* _EXERCISE OBJECTIVE_: Transcribe the listing precisely, entry by entry.

──────── PROVIDED RECORDS

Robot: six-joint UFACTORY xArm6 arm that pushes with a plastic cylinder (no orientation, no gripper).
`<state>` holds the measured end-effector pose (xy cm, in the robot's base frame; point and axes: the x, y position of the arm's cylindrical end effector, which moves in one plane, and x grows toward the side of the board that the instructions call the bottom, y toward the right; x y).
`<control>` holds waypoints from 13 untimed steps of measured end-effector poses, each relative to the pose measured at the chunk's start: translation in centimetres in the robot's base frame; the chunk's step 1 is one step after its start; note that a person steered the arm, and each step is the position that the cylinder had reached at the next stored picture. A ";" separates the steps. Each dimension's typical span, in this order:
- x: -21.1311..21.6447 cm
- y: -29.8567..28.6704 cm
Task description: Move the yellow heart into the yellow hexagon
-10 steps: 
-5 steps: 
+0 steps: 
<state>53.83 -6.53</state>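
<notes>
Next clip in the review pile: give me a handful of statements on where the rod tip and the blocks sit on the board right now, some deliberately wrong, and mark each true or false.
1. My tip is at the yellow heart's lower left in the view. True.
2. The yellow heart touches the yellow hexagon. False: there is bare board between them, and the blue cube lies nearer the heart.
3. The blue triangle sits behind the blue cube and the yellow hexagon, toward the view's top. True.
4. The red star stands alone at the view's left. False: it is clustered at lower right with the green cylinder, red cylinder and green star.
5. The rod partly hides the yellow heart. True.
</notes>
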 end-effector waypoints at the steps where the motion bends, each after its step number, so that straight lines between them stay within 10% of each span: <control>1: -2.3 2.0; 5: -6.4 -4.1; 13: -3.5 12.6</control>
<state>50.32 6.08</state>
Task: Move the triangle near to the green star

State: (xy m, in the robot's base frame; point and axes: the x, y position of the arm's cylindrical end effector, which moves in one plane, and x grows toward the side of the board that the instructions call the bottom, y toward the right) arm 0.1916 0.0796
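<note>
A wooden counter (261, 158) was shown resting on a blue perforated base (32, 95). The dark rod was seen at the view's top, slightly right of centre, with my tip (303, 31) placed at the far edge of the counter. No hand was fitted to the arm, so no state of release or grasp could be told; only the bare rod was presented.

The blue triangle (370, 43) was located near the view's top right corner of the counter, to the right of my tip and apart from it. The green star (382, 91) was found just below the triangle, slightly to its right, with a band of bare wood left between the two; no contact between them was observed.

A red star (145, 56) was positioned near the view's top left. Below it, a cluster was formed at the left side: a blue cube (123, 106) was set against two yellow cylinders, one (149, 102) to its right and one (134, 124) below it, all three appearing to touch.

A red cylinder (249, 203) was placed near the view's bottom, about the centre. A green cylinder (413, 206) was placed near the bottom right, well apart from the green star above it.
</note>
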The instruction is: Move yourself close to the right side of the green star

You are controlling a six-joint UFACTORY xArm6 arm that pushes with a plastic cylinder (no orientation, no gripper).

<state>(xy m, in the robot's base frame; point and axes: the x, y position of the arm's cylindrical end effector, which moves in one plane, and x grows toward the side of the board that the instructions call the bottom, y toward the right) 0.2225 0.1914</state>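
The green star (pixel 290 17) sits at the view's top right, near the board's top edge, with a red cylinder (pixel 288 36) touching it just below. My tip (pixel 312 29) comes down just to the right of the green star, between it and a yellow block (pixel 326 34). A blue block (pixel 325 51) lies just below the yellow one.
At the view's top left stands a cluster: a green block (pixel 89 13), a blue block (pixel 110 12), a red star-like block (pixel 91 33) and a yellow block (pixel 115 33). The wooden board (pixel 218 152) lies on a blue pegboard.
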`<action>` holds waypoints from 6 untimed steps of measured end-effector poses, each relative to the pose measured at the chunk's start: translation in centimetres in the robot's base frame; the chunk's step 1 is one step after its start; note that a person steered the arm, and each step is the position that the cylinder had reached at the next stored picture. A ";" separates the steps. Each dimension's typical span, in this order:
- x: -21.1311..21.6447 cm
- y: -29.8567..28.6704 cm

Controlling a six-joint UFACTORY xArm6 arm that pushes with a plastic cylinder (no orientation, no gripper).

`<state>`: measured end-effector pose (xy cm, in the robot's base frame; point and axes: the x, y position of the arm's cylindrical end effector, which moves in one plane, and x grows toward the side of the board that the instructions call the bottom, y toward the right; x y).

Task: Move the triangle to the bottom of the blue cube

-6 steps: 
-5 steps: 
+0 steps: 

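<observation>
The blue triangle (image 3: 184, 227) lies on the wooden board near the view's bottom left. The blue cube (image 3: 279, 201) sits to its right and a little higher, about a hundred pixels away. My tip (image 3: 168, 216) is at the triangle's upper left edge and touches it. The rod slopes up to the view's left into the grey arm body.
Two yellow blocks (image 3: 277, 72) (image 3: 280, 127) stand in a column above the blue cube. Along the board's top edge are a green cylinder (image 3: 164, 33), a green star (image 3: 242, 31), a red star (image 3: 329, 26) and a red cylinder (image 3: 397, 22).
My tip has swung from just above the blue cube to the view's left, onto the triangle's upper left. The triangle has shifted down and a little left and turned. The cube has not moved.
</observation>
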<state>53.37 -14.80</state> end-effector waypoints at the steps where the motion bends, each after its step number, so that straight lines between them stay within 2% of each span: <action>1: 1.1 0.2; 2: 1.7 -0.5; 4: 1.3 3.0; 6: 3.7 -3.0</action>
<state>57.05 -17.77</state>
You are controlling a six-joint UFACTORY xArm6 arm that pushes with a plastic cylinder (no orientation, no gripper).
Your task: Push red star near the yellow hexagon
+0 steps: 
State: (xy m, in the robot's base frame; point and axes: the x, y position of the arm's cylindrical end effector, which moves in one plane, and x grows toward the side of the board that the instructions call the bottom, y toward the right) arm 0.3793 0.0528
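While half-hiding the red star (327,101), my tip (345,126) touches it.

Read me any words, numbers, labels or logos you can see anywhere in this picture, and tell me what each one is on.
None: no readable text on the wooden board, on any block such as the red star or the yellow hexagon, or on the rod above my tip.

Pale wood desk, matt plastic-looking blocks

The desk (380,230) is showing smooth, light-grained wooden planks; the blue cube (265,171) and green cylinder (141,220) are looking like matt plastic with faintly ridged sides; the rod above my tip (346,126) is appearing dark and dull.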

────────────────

* _SOLUTION_:
Robot: six-joint UFACTORY xArm6 arm that pushes with a plastic cylinder (no orientation, no gripper).
`<state>` holds the measured end-effector pose (xy cm, in the robot's base frame; point and axes: the x, y position of the arm's cylindrical end effector, which moves in one plane, and x grows toward the side of the board that the instructions call the bottom, y toward the right; x y).
`<control>` holds waypoints from 13 untimed steps of measured end-effector poses, each relative to the pose measured at the chunk's start: translation in centimetres in the robot's base frame; the chunk's step 1 is one step after its start; note that a person steered the arm, and each step is the position that the cylinder had reached at the next stored picture. A ";" separates the steps. Each dimension's typical span, in this order:
- x: -21.1311..21.6447 cm
- y: -29.8567..28.6704 cm
Task description: Move the yellow heart into the yellow hexagon
-10 steps: 
-5 steps: 
+0 steps: 
<state>53.83 -6.53</state>
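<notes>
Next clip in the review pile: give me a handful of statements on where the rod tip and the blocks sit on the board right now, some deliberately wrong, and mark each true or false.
1. My tip is at the yellow heart's lower left in the view. True.
2. The yellow heart touches the yellow hexagon. False: there is bare board between them, and the blue cube lies nearer the heart.
3. The blue triangle sits behind the blue cube and the yellow hexagon, toward the view's top. True.
4. The red star stands alone at the view's left. False: it is clustered at lower right with the green cylinder, red cylinder and green star.
5. The rod partly hides the yellow heart. True.
</notes>
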 end-effector waypoints at the steps where the motion bends, each after its step number, so that straight lines between them stay within 10% of each span: <control>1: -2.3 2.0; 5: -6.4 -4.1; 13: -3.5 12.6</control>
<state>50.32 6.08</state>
Task: Move the triangle near to the green star

State: (xy m, in the robot's base frame; point and axes: the x, y position of the arm's cylindrical end effector, which moves in one plane, and x grows toward the side of the board that the instructions call the bottom, y toward the right) arm 0.1916 0.0796
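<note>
A wooden counter (261, 158) was shown resting on a blue perforated base (32, 95). The dark rod was seen at the view's top, slightly right of centre, with my tip (303, 31) placed at the far edge of the counter. No hand was fitted to the arm, so no state of release or grasp could be told; only the bare rod was presented.

The blue triangle (370, 43) was located near the view's top right corner of the counter, to the right of my tip and apart from it. The green star (382, 91) was found just below the triangle, slightly to its right, with a band of bare wood left between the two; no contact between them was observed.

A red star (145, 56) was positioned near the view's top left. Below it, a cluster was formed at the left side: a blue cube (123, 106) was set against two yellow cylinders, one (149, 102) to its right and one (134, 124) below it, all three appearing to touch.

A red cylinder (249, 203) was placed near the view's bottom, about the centre. A green cylinder (413, 206) was placed near the bottom right, well apart from the green star above it.
</note>
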The instruction is: Move yourself close to the right side of the green star

You are controlling a six-joint UFACTORY xArm6 arm that pushes with a plastic cylinder (no orientation, no gripper).

<state>(xy m, in the robot's base frame; point and axes: the x, y position of the arm's cylindrical end effector, which moves in one plane, and x grows toward the side of the board that the instructions call the bottom, y toward the right) 0.2225 0.1914</state>
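The green star (pixel 290 17) sits at the view's top right, near the board's top edge, with a red cylinder (pixel 288 36) touching it just below. My tip (pixel 312 29) comes down just to the right of the green star, between it and a yellow block (pixel 326 34). A blue block (pixel 325 51) lies just below the yellow one.
At the view's top left stands a cluster: a green block (pixel 89 13), a blue block (pixel 110 12), a red star-like block (pixel 91 33) and a yellow block (pixel 115 33). The wooden board (pixel 218 152) lies on a blue pegboard.
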`<action>` holds waypoints from 6 untimed steps of measured end-effector poses, each relative to the pose measured at the chunk's start: translation in centimetres in the robot's base frame; the chunk's step 1 is one step after its start; note that a person steered the arm, and each step is the position that the cylinder had reached at the next stored picture. A ";" separates the steps. Each dimension's typical span, in this order:
- x: -21.1311..21.6447 cm
- y: -29.8567..28.6704 cm

Controlling a six-joint UFACTORY xArm6 arm that pushes with a plastic cylinder (no orientation, no gripper).

`<state>`: measured end-effector pose (xy cm, in the robot's base frame; point and axes: the x, y position of the arm's cylindrical end effector, which moves in one plane, and x grows toward the side of the board that the instructions call the bottom, y toward the right; x y).

Task: Move the triangle to the bottom of the blue cube

-6 steps: 
-5 steps: 
+0 steps: 

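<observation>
The blue triangle (image 3: 184, 227) lies on the wooden board near the view's bottom left. The blue cube (image 3: 279, 201) sits to its right and a little higher, about a hundred pixels away. My tip (image 3: 168, 216) is at the triangle's upper left edge and touches it. The rod slopes up to the view's left into the grey arm body.
Two yellow blocks (image 3: 277, 72) (image 3: 280, 127) stand in a column above the blue cube. Along the board's top edge are a green cylinder (image 3: 164, 33), a green star (image 3: 242, 31), a red star (image 3: 329, 26) and a red cylinder (image 3: 397, 22).
My tip has swung from just above the blue cube to the view's left, onto the triangle's upper left. The triangle has shifted down and a little left and turned. The cube has not moved.
</observation>
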<state>53.37 -14.80</state> end-effector waypoints at the steps where the motion bends, each after its step number, so that straight lines between them stay within 2% of each span: <action>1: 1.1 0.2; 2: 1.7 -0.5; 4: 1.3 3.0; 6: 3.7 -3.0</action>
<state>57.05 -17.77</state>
You are controlling a six-joint UFACTORY xArm6 arm that pushes with a plastic cylinder (no orientation, no gripper).
Your task: Push red star near the yellow hexagon
+0 steps: 
State: (xy m, in the robot's base frame; point and axes: the x, y position of the arm's cylindrical end effector, which moves in one plane, and x grows toward the side of the board that the instructions call the bottom, y toward the right) arm 0.3793 0.0528
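While half-hiding the red star (327,101), my tip (345,126) touches it.

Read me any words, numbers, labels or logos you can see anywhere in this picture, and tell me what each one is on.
None: no readable text on the wooden board, on any block such as the red star or the yellow hexagon, or on the rod above my tip.

Pale wood desk, matt plastic-looking blocks

The desk (380,230) is showing smooth, light-grained wooden planks; the blue cube (265,171) and green cylinder (141,220) are looking like matt plastic with faintly ridged sides; the rod above my tip (346,126) is appearing dark and dull.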

That finishes the exercise, with nothing more to add.